Fig. 5. Impact of AOM/DSS and L. fermentum GR-3 on mouse gut microbiome.

A Evaluation of microbial diversity using the Shannon index (mean ± SD; n = 5). B Assessment of microbial richness using the Chao1 index (mean ± SD; n = 5). C PCoA plot based on Bray-Curtis dissimilarity. The p value is derived from the PERMANOVA. D Circos plot illustrating the relationship of gut microbiota at the family level in each group. E Composition analysis of gut microbiota of mice in each group at genus level. Correlation cluster analysis is performed based on Bray-Curtis distance. F Heatmap representing the abundance of microbial species. G Relative abundance of KO genes involved in representative microbial metabolism. H Significant differential KO genes between Model group and GR-3 group (mean ± SD; n = 3).

Fig. 6. Impacts of AOM/DSS and L. fermentum GR-3 on gut microbiota metabolites.
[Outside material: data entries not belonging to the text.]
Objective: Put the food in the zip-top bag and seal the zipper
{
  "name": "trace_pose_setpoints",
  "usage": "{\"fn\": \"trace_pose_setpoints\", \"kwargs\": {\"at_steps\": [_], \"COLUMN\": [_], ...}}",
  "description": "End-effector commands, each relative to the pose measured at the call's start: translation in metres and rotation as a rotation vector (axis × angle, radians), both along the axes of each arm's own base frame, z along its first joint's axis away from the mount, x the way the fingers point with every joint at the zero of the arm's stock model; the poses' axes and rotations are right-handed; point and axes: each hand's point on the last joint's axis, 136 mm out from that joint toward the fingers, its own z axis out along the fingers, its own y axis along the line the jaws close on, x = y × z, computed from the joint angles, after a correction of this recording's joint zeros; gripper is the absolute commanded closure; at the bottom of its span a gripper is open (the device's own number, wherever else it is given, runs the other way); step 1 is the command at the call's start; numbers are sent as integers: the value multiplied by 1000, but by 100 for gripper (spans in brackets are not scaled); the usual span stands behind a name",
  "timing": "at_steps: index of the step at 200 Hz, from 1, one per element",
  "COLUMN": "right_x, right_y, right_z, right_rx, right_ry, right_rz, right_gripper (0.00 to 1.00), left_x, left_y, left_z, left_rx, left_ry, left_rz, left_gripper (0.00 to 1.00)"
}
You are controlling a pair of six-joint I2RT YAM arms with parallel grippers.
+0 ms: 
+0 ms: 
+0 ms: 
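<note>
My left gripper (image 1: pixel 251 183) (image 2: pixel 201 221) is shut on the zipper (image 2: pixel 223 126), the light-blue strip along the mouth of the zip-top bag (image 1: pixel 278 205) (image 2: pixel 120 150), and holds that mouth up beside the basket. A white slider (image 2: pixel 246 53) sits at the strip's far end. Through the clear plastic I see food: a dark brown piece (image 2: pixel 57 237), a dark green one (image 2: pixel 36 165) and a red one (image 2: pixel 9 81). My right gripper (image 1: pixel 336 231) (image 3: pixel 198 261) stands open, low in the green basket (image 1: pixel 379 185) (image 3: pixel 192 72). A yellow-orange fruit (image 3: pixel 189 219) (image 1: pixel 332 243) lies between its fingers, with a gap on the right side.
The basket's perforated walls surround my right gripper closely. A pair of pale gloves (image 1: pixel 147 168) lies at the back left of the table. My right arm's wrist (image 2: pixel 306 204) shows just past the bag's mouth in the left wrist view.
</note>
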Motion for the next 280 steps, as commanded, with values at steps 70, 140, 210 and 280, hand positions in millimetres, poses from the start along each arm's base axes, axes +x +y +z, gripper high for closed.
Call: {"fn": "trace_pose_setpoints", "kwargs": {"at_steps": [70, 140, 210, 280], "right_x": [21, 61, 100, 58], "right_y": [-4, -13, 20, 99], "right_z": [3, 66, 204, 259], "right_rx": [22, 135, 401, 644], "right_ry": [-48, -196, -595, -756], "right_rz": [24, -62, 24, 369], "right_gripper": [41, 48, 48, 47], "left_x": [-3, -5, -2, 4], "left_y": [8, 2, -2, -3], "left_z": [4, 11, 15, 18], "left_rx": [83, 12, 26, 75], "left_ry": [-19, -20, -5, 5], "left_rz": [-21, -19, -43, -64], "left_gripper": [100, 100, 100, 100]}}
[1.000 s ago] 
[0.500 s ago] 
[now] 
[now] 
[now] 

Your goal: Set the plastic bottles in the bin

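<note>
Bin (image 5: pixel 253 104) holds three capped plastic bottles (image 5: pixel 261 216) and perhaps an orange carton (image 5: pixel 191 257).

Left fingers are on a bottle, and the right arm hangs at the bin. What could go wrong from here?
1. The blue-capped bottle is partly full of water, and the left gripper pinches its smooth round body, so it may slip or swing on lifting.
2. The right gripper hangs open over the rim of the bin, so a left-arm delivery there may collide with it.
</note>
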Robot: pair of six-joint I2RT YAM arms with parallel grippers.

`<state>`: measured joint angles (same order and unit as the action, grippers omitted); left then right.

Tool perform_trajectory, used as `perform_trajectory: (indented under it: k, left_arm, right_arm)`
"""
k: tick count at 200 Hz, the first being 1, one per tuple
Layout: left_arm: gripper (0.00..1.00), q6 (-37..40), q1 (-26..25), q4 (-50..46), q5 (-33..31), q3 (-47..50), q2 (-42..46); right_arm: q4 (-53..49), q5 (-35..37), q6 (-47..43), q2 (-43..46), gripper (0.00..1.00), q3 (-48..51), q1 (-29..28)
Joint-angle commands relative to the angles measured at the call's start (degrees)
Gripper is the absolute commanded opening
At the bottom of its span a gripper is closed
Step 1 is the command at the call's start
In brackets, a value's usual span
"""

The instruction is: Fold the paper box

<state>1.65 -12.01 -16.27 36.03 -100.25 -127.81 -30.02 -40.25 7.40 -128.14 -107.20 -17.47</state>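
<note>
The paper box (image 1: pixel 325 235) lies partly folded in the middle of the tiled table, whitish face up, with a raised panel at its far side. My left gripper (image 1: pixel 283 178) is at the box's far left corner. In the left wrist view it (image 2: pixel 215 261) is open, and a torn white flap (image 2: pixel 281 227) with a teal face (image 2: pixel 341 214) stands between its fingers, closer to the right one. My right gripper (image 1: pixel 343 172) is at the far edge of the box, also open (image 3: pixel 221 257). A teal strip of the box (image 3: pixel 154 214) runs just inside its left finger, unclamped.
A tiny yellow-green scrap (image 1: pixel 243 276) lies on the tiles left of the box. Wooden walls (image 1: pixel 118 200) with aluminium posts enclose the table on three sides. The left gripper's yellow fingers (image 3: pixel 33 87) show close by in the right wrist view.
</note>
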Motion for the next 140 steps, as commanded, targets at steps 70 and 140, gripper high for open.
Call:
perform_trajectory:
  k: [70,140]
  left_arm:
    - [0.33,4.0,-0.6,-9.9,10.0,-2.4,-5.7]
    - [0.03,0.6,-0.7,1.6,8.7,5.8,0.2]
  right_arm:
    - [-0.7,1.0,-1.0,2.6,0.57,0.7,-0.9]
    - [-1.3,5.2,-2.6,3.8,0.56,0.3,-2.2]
A PLS-DA visualization distinguishing intestinal metabolomes of CK, Model, and GR-3 groups. B Varied metabolic pathways between CK and Model groups, and between Model and GR-3 groups. C Heatmaps showcasing the distinct metabolites modified by AOM/DSS and GR-3 treatment relative to CK. Relative abundance comparison of Vitamin B12 (D), Vitamin D3 (E), Calcitriol (F), Tryptophan (G), Indole-3-carboxylate (H), Indole-3-propionic acid (I), Chenodeoxycholate (J), Lithocholic acid (K) and Deoxycholic acid (L) in fecal contents of each group (mean ± SD; n = 6). M Correlation matrix among various metabolites were obtained using a pairwise Spearman’s rank correlation analysis. Correlations with adjusted p value less than 0.05 by the Benjamini-Hochberg FDR method are marked with white asterisk symbols.

Fig. 7. The mechanism underlying the mitigation of AOM/DSS-induced CRC in mice by L. fermentum GR-3.

AOM/DSS induces CRC by triggering intestinal inflammation, oxidative stress, gut microbiota dysbiosis, metabolic disruptions, and impaired intestinal barrier function. GR-3 exerts protective effects by modulating the gut microbiome and enhancing the production of beneficial metabolites such as SCFAs, indole derivatives, and vitamins. Additionally, GR-3 alleviates oxidative stress, diminishes inflammatory response, and restores intestinal barrier integrity.